I’m trying to program a simple matrix-Ricatti ODE solver via the **DifferentialEquations.jl** package and the **RK4** algorithm (I tried the default algorithm as well, to no avail). To benchmark my solver, I’m comparing it to the (user-supplied) MATLAB toolbox “CFH Toolbox”, specifically the function cfaffine.m. The benchmark uses a standard explicit Runge-Kutta 4th-order scheme in a straightforward finite-difference implementation (i.e., no other packages are used). Thus, this would seem like an *almost* apples-to-apples comparison.

However, in my Julia code I start getting errors for initial values with larger imaginary components, something the MATLAB code with the same algorithm handles without issues.
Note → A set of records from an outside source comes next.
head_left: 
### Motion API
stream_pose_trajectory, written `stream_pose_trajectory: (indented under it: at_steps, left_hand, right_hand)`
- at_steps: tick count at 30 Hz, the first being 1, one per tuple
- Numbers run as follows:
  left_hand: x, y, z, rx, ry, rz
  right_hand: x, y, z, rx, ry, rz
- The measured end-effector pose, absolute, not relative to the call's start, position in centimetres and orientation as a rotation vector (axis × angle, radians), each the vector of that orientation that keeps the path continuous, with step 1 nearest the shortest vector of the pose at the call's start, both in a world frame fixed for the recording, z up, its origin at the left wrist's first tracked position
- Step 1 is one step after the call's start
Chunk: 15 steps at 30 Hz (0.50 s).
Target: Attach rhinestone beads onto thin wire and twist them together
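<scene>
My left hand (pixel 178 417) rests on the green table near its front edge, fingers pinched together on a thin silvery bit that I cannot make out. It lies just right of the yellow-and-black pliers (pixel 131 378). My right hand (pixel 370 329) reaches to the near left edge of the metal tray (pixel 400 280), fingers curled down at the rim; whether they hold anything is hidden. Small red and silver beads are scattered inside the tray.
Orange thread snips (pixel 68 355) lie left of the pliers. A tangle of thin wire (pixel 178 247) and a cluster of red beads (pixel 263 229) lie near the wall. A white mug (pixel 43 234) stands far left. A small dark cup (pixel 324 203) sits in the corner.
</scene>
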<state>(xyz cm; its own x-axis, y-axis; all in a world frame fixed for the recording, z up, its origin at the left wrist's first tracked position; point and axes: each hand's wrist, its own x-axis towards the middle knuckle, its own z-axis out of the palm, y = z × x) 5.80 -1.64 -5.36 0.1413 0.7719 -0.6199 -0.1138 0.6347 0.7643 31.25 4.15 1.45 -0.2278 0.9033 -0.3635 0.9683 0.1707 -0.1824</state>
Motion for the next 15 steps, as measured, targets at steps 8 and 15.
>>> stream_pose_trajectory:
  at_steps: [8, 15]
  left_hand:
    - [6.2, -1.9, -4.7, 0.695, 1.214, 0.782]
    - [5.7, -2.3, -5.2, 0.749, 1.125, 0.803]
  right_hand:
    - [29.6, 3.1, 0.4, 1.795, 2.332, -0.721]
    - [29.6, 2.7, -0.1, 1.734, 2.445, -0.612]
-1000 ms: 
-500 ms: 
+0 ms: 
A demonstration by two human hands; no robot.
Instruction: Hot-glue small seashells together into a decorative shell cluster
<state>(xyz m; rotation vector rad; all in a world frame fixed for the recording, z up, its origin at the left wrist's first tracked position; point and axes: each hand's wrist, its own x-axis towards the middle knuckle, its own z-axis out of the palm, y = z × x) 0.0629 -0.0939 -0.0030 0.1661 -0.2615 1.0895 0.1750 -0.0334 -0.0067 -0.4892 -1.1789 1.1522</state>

Specifically, the errors are “**Warning: dt <= dtmin. Aborting.** There is either an error in your model specification or the true solution is unstable.” These occur regardless of imposing a fixed stepsize (however small or large) or not. Further, even for the intial values that compute without error, as soon as the initial values become complex there is a divergence from the MATLAB benchmark.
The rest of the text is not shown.